Trump’s healthcare bill dies on the House floor
For US President Donald Trump, the collapse on Friday of his first legislative priority, a healthcare reform bill, was an embarrassing loss of face after he and his administration insisted up until the time of the vote by the US House of Representatives that there was enough Republican support.
It brings into question the neophyte president’s ability to move big-ticket legislation through Congress. And for a celebrity businessperson who brands himself a dealmaker and fixer, it casts doubt over his ability to deliver on his bold promises to shake up Washington.
The Congressional Budget Office, which analyses the financial impact of proposed legislation, determined that the bill would deprive 24 million Americans of health insurance over the next decade and slice about $150 billion (R1.8 trillion) off the budget deficit.
There was a feeling among some Republicans that they had escaped a looming disaster, that had the bill become law and millions of voters lost health insurance, some Republicans feared they could suffer at the polls.
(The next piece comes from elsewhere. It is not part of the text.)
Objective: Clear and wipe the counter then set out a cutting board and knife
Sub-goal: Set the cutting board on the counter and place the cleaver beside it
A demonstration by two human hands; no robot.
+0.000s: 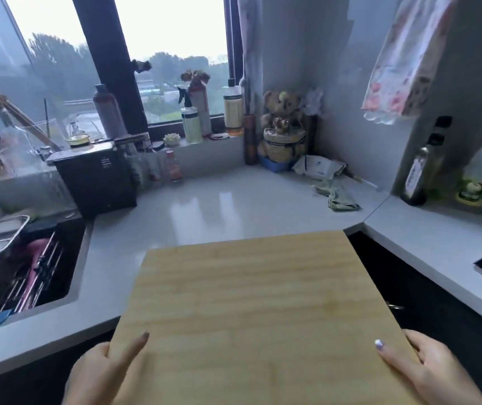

Even if the bill had passed the House, administration barely two months in office that has already seen its national security adviser resign, had its immigration restrictions struck down in courts, and faces a barrage of questions about the Trump campaign’s ties to Russia.
The White House wants to advance, among other things, tax reform and a massive infrastructure package this year, but now it must address whether a change of approach is needed and whether congressional allies such as House Speaker Paul Ryan can be counted on to deliver.
“This is the most consequential day of Trump’s presidency and it’s not just a failure, it’s a stunning failure,” Charlie Sykes, an influential Wisconsin Republican political commentator and frequent Trump critic, said on Twitter.
Trump appeared to attribute the loss in part to his own inexperience after House leaders pulled their bill to repeal and replace Obamacare following defections by both moderate and far-right Republican members who were unmoved by Trump’s ultimatum to vote for the plan, or live with the current system.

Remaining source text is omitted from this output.